Scala, the next Java?

Software development is increasing in complexity, and not just because the business being automated is getting more complicated. A significant, additional issue is that we are seeing the end of the Von Neumann model, which basically resulted in a mindset around serial processing, single streaming through a single processor. I’m not sure that this is an intrinsic feature of the Von Neumann model itself (although the somewhat related Von Neumann bottleneck, between memory and CPU, is), but it tends to make people think of things happening one-thing-at-a-time as you step through a program.

With modern multicore chips, however, processing should be in parallel, on many processors – cores – inside the processor chip, with many things happening at the same time. Then, with cloud computing, we are are starting to build business systems out of loosely-coupled distributed services, some (possibly all) of which we don’t own and have little control over – and these may be hard to force to run serially. Basically, we need to build systems in a service-based environment where several things can happen at the same time; the real world has been like this for ever; mainframes were working like this 40 years ago but it’s a rather new concept in the PC world.

There are various ways to make things look like they are exploiting parallel processing in the small scale in modern environments but these don’t scale well. You may have four cores in your PC and you may break up your program into modules that can potentially run on all 4 cores but you usually find that, most of the time, 3 of them are idle, waiting for some critical operation to finish on the 4th – and, since the power in your new PC comes from additional cores rather than faster cores, you may find that buying a more powerful PC doesn’t speed things up.

What we really need are different approaches specifically expecting modern computing architectures, not serial approaches bent to fit it. One example of such an approach is Pervasive Datarush which exploits something called dataflow programming for processing large amounts of data in a highly parallel way. Another approach uses something called functional programming.

However, even if programming models such as those behind conventional enterprise development environments like Java (and even Ruby), and their frameworks, aren’t coping well with the new environments at large scale, being practical, you will want to protect your investments in Java programmers and training if at all possible; and, ideally, run your parallel-aware code in a standard Java Virtual Machine (JVM).

So, Datarush, for example, is invoked from Java and the main subject of this piece, Scala is a purpose-designed language that extends Java to deal with these new environments using a hybrid functional programming approach (and it has even been noticed by business-oriented magazines like Forbes).

Scala is sometimes thought of as just a new language, but it’s more than that. It was designed by Martin Odersky and his book, Programming in Scala, is here. Martin wrote Oracle’s Java compiler, and Scala has a strong and Java-aware development team behind it. However, it is really a “software stack”, all the parts of which, at several levels, aim at simplifying the development of systems that operate with high concurrency (that is, with processes running in parallel), at scale. It uses concepts from functional-programming languages like LISP and Erlang that make it easy to avoid the deadlock and race-condition issues associated with “shared state” (which appear as program bugs when processes running at the same time on different processors interfere with each other).

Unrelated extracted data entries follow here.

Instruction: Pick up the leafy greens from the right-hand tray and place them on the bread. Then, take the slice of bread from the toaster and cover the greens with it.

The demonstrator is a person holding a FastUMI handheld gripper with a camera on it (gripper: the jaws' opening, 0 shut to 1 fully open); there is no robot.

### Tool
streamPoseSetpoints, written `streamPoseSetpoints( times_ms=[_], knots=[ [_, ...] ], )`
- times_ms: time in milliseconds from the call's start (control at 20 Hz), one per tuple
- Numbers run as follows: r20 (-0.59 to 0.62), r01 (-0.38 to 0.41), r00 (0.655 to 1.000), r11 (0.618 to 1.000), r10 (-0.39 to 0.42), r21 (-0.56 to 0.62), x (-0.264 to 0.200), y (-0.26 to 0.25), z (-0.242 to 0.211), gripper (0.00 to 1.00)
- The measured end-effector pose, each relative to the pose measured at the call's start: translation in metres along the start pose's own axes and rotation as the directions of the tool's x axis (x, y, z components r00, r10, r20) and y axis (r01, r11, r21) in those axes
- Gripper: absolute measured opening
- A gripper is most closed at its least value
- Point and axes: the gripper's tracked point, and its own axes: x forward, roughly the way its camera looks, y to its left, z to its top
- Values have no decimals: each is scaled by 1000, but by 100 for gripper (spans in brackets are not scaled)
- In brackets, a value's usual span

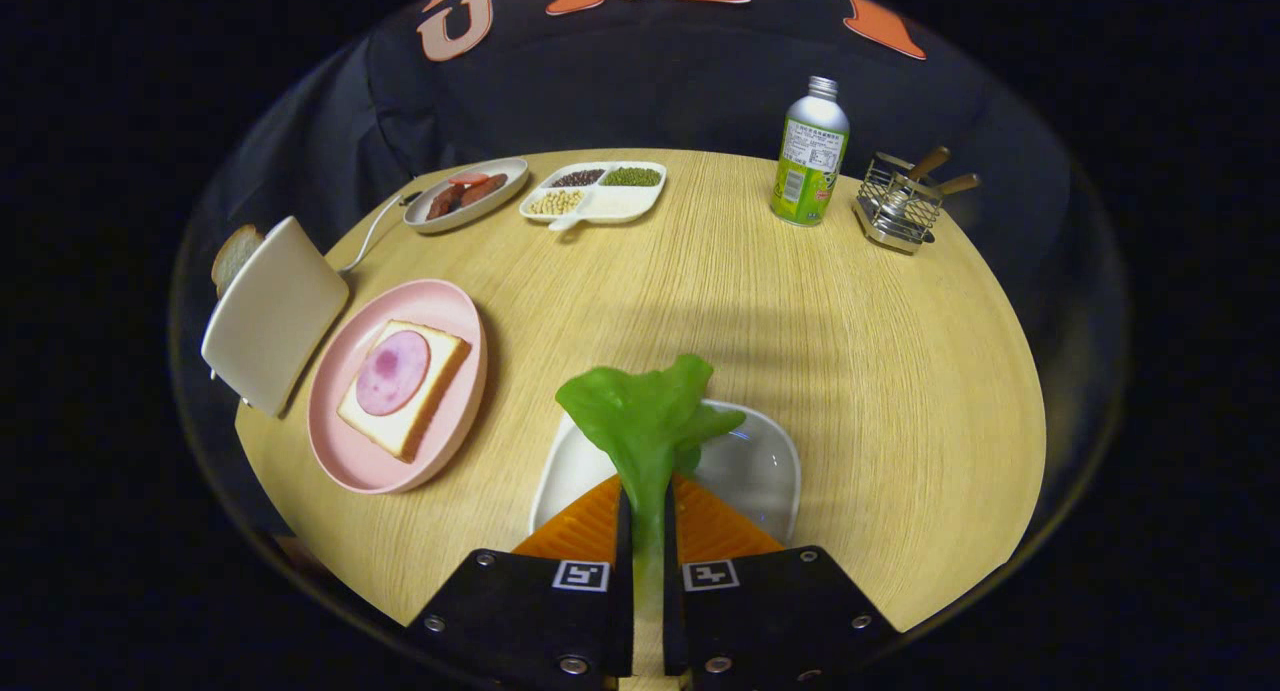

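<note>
My gripper (647, 506) is shut on the stem of the leafy greens (645, 416), whose ruffled leaf sticks up just ahead of the fingers. Below and behind the leaf lies the white tray (760, 466), bare where it shows. To the left, a pink plate (352, 461) holds a slice of bread (418, 411) topped with a round of ham (393, 371). Farther left stands the cream toaster (272, 316), tilted, with a slice of bread (234, 256) poking out behind it.
At the back of the round wooden table (850, 371) sit a plate of sausages (466, 194), a divided dish of beans (594, 192), a green bottle (809, 156) and a wire rack with wooden-handled tools (900, 209). The toaster's cord (372, 233) runs toward the sausage plate.
</note>
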Motion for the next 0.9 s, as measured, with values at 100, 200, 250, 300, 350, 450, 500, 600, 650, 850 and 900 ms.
streamPoseSetpoints(
  times_ms=[100,200,250,300,350,450,500,600,650,850,900],
  knots=[
    [39,-23,999,1000,22,13,-8,6,11,12],
    [71,-40,997,999,39,15,-13,15,21,12],
    [79,-63,995,998,62,12,-15,24,25,12],
    [86,-86,993,996,85,6,-16,33,28,12],
    [92,-101,991,995,101,-4,-16,41,31,12],
    [105,-125,986,992,127,-28,-17,56,39,12],
    [113,-139,983,990,142,-38,-17,65,43,12],
    [125,-168,977,984,174,-57,-15,82,50,12],
    [129,-181,974,981,188,-63,-14,91,54,12],
    [137,-227,961,969,239,-96,-7,122,66,12],
    [136,-242,958,965,254,-100,-5,130,68,12]
  ],
)
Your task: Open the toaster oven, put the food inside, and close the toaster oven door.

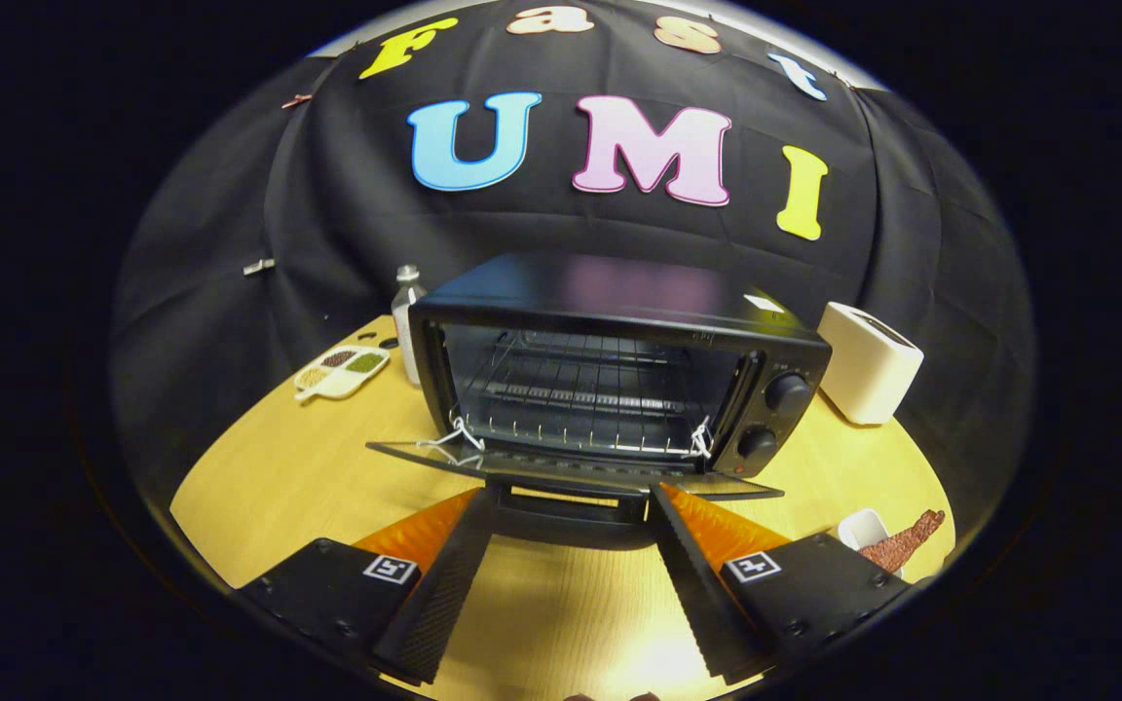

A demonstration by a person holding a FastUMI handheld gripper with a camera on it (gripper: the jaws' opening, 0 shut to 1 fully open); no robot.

The rest of the Scala stack includes Akka middleware, which is an event-driven framework for large-scale distributed cloud applications; Play, which is a web framework with a Railsdeveloper experience for the JVM but which scales better than Rails, using the Akka framework’s functionality. Scala provides all this in an Eclipse developer’s environment and provides a “simple build tool” for linking modules into applications.

Scala compiles into Java bytecode for a conventional JVM, so it fits well into a conventional enterprise Java-based environment, but it exploits the Java platform even better than Java does: it’s more productive (often only half of the source code or better) whilst still retaining Java’s current performance. Akka and Play have both Java and Scala APIs, so you can write in Java instead of Scala if you want to, which makes it easy to adopt and protects an investment in Java libraries, tools, and programming skills (although it does mean that you’ll probably need to actively persuade programmers to adopt the new approaches).

Scala and Akka are being developed by Typesafeand were first released together in May 2011; in 2012, they’re available together with Play and the management console (and Typesafe is working on a new framework for database connectivity, which should be available later in 2012). You can find the Scala stack here; it’s developed with a “commercial open-source model” (of the sort used by Apache, RedHat and JBoss) and the Scala community is here. A paid subscription, which adds support, maintenance and the management tools and console needed for enterprise use, is available.

Scala is being used today by several well-known applications with extreme scalability issues, such as Twitter (it found that Ruby didn’t really scale far enough); and LinkedIn (using it to cope with with 400 million plus transactions a day). There are other large commercial applications and Scala is becoming accepted as a powerful and innovative development environment that extends Java with functional-programming concepts. Perhaps Microsoft’s F# functional programming language for .NET is a competitor – but most enterprises already develop core business applications (as opposed to, perhaps, user desktop interfaces) in Java.